In this article, yield enhancement and manufacturing throughput of large repairable memories are analyzed. These objectives are met by repairability/unrepairability detection. Initially two new techniques for detection of memory chips with redundancy are presented. Initially, a heuristic, yet efficient approach is proposed. This first approach is based on finding a very good approximation to the minimum covering set. An algorithm, which executes in quadratic time with respect to the largest dimension of the memory, is presented.

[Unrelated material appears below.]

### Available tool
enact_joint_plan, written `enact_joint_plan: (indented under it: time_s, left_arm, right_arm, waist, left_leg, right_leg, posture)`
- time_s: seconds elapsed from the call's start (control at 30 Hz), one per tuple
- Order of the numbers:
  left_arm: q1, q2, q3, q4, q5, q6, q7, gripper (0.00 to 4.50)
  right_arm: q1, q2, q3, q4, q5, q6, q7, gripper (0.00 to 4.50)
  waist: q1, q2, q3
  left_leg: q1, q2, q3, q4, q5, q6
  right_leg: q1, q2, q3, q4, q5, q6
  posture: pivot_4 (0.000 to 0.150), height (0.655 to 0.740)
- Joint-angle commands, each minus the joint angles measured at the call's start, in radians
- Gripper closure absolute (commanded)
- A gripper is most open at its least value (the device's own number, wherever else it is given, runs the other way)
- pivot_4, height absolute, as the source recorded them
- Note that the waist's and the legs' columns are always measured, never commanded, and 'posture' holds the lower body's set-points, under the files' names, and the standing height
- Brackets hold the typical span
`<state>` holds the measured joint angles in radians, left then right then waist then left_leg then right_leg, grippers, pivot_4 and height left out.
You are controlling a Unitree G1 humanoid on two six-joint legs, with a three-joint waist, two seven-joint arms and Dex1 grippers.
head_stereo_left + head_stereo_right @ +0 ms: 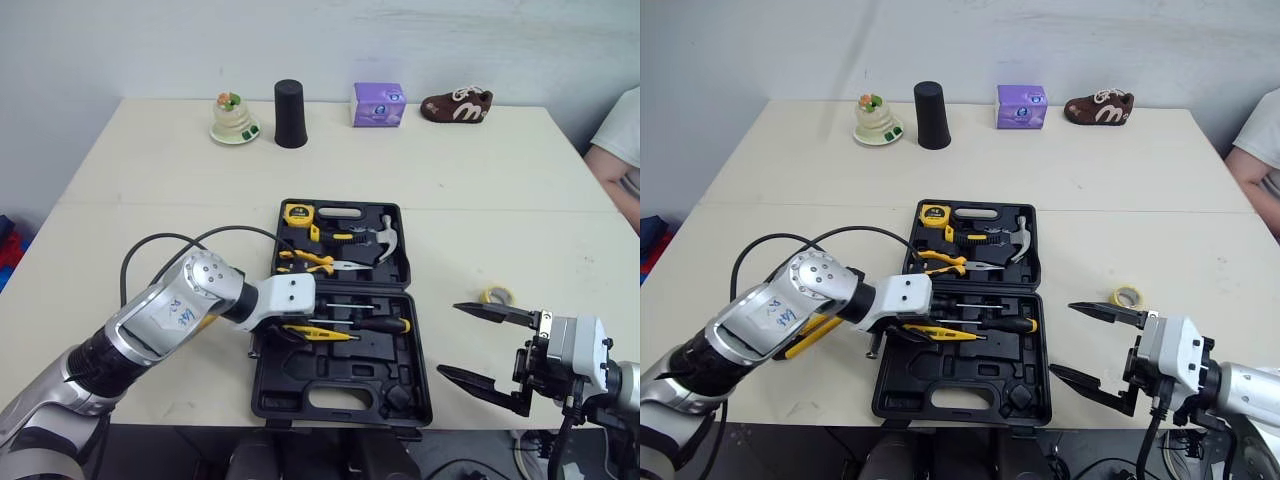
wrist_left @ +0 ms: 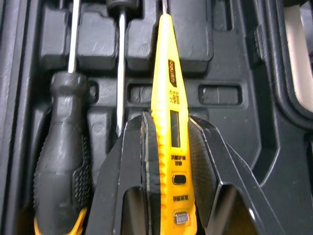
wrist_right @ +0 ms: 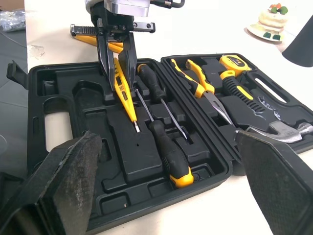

This algorithm is executed off-line, that is, when the memory has been fully diagnosed. New conditions for detection are presented and fully analyzed. These are based on a more accurate estimation of the regions of repairability and unrepairability. Hence, this results in a reduction of the uncertainty region, where the status of a memory cannot be established without executing a fully exhaustive search algorithm. The second approach to repairability/unrepairability detection is based on a more complex covering relationship, namely the generalized leading element. A model for manufacturing throughput of large repairable memories is presented.

A new repair algorithm which utilizes a ternary tree approach, is also presented. This repair algorithm is perfect in the sense that it finds the optimal repair-solution (whenever one exists) after the memory has not been diagnosed unrepairable.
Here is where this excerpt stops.